Multivariate Multiple Regression (ViSta-MulReg) is a data analysis technique for predicting the values of a many response variables simultaneously from the values of two or more predictor variables. If you have just one response variable, you should use ViSta-Regres, not ViSta-MulReg. 

ViSta-MulReg uses OLS (ordinary least squares) regression techniques to find the strongest possible linear relationship between a linear combination of the predictors and one of the response variables. A different linear combination of the predictors is obtained for each response variable. This is the same as repeatedly doing many (univariate) multiple regressions. Multivariate Regression then combines all of the separate (univariate) multiple regressions together to obtain an overall multivariate test of the significance of simultaneously predicting all of the response variables.

If you  choose the Redundancy option you fit a Redundancy Analysis model to your data.

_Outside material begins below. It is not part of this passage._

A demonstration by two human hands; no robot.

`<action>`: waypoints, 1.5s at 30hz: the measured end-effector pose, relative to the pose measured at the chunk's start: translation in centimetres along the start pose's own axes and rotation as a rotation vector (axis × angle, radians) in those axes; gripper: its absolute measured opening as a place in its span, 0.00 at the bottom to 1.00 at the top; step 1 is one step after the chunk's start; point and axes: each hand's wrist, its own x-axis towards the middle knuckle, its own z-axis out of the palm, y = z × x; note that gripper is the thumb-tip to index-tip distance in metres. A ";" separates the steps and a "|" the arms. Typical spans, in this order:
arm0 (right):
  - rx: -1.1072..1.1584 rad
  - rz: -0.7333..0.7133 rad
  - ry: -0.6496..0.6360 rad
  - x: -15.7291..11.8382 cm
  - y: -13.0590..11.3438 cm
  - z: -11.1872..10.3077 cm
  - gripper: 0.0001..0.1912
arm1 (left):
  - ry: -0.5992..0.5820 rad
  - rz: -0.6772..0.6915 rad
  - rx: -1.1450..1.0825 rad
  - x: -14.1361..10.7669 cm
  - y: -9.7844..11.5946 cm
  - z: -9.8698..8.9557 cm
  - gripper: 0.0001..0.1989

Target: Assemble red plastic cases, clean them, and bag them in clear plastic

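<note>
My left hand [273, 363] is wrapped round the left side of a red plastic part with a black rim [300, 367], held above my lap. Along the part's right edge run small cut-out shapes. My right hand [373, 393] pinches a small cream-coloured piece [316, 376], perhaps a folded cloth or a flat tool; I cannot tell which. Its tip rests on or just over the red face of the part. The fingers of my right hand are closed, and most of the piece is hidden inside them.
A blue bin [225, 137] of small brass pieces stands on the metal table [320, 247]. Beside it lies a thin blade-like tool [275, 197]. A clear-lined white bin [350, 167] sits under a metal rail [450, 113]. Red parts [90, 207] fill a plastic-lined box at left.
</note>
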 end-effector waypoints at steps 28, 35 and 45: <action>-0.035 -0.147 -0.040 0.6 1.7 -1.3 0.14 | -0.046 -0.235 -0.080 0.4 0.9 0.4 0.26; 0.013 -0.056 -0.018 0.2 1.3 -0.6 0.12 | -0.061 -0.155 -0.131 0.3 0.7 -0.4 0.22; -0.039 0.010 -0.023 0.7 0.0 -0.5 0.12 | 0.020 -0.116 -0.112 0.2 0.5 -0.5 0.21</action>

This model obtains the single linear combination of the predictor variables which simultaneously predicts all of the response variables optimally, in the sense of maximizing the mean squared correlation between the linear combination and each response. This mean squared correlation is higher than that obtained by Multivariate Regression.

The ViSta-MulReg visualization shows the relationship between responses, the linear combinations of predictors, and the redundancy variables. No regression diagnostices are shown (use ViSta-Regres for diagnostics).